T-Mobile’s Binge on Violates Key Net Neutrality Principles [pdf] - sinak
https://cyberlaw.stanford.edu/downloads/vanSchewick-2016-Binge-On-Report.pdf
======
untog
This is how net neutrality dies, if we're not careful. As a T-Mobile customer
I browse /r/tmobile every now and then. It's an odd place, full of "fans" of
T-Mobile (a concept I can't wrap my head around - users literally have flairs
of "bleeding magenta"!), and the net neutrality debate there is fascinating.
In short, many think this is not a net neutrality violation because any
service can be accepted as part of "Binge On" if they apply to it. It is not
anti-competitive, thus, not a net neutrality violation.

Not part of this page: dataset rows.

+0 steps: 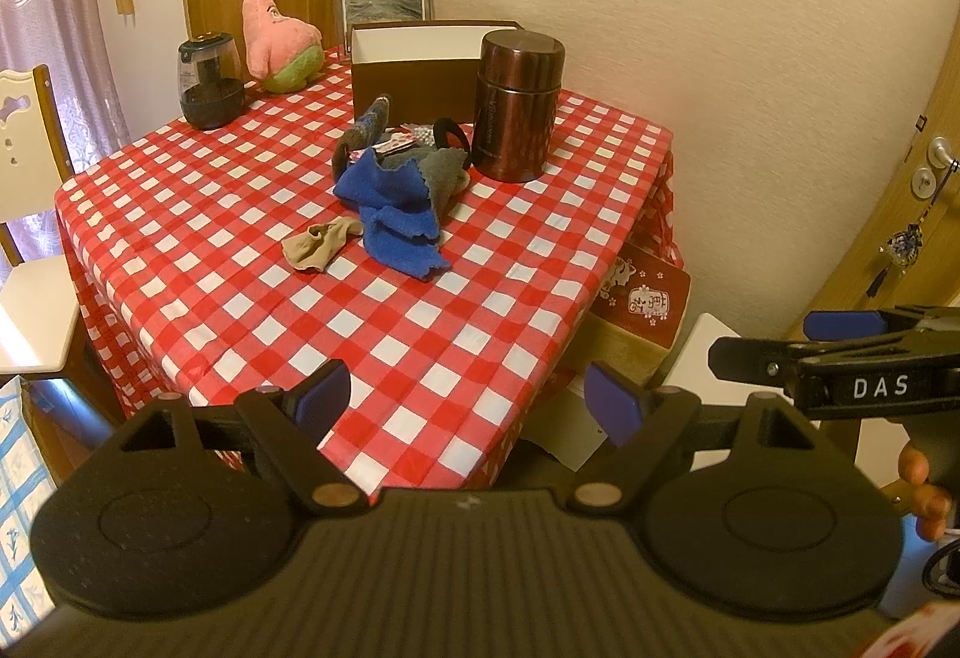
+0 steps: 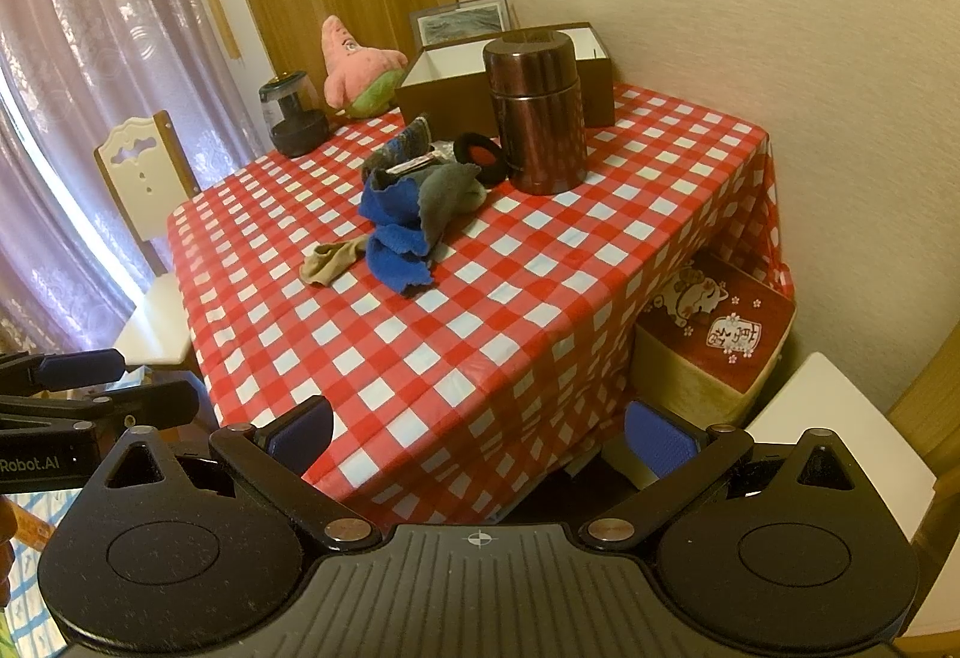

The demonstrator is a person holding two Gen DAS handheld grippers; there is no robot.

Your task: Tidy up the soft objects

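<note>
A pile of soft things lies mid-table: a blue cloth (image 1: 396,208) (image 2: 393,238), a grey cloth (image 1: 441,175) (image 2: 447,196), a beige sock (image 1: 321,241) (image 2: 333,259), a patterned sock (image 1: 369,120) and a black hair band (image 1: 450,132) (image 2: 477,153). An open brown box (image 1: 420,63) (image 2: 510,69) stands behind them. My left gripper (image 1: 468,403) is open and empty near the table's front edge. My right gripper (image 2: 480,439) is open and empty, also short of the table. Each gripper shows at the other view's edge.
A brown metal flask (image 1: 519,102) (image 2: 537,108) stands right of the pile. A pink plush star (image 1: 276,36) (image 2: 354,66), a small dark jar (image 1: 210,78) (image 2: 294,120) and a picture frame (image 1: 384,0) are at the back. A chair (image 1: 30,238) stands left; a red cushioned box (image 2: 714,334) sits under the table's right side.
</note>
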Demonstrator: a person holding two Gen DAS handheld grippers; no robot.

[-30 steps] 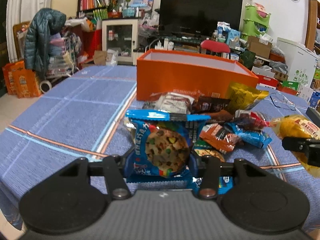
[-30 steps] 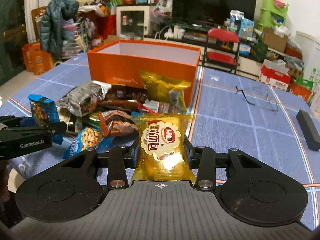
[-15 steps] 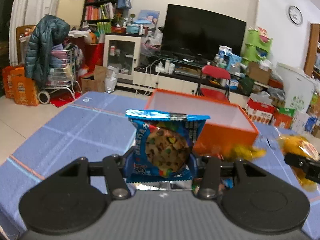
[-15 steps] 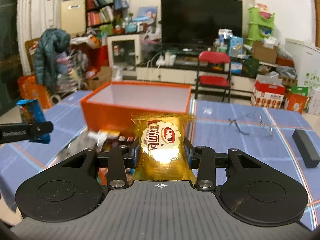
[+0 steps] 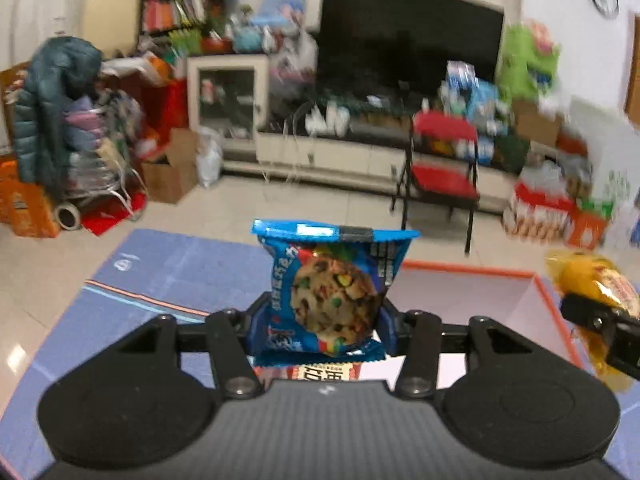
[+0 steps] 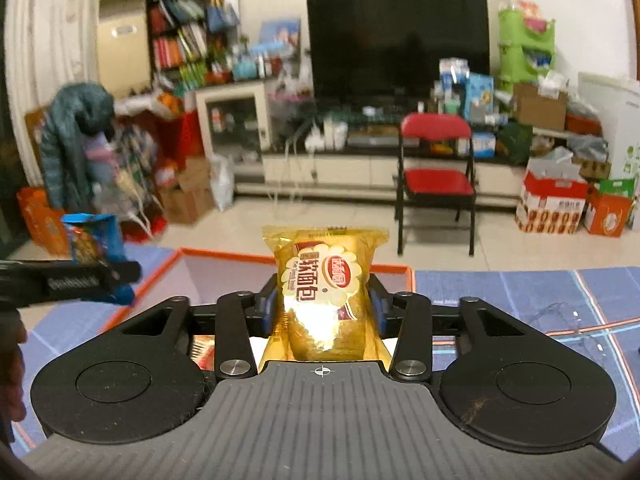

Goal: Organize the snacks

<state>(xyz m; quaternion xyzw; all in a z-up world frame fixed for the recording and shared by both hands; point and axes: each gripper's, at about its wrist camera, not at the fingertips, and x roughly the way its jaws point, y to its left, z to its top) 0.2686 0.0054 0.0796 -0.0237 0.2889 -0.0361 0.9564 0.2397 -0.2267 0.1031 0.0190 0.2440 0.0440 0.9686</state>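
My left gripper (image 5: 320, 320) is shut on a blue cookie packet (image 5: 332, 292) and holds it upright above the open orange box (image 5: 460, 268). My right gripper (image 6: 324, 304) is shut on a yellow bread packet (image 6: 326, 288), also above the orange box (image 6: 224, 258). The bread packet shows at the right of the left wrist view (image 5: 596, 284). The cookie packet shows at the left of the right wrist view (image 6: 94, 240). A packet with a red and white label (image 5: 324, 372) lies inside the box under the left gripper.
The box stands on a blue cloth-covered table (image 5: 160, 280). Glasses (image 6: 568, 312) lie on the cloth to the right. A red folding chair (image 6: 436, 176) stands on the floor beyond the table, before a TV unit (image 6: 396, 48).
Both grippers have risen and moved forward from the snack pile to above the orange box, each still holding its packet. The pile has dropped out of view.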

Thing is, they're not wrong, per se. Because there isn't an actual accepted
definition for "net neutrality". For me, it's strict - the carrier is carrying
bits and bytes, and doesn't know/care what they are. For others, it is an
anti-competition stance.

Here's the problem: "Binge On" is great, in theory. Unlimited video! Even as a
die-hard net neutrality supporter, next time I'm staying in a hotel with
expensive wi-fi, I could load up Netflix on my phone and Chromecast it to the
TV. Awesome. What's the net neutrality counter argument that is equally as
enticing to customers? It's a tough sell.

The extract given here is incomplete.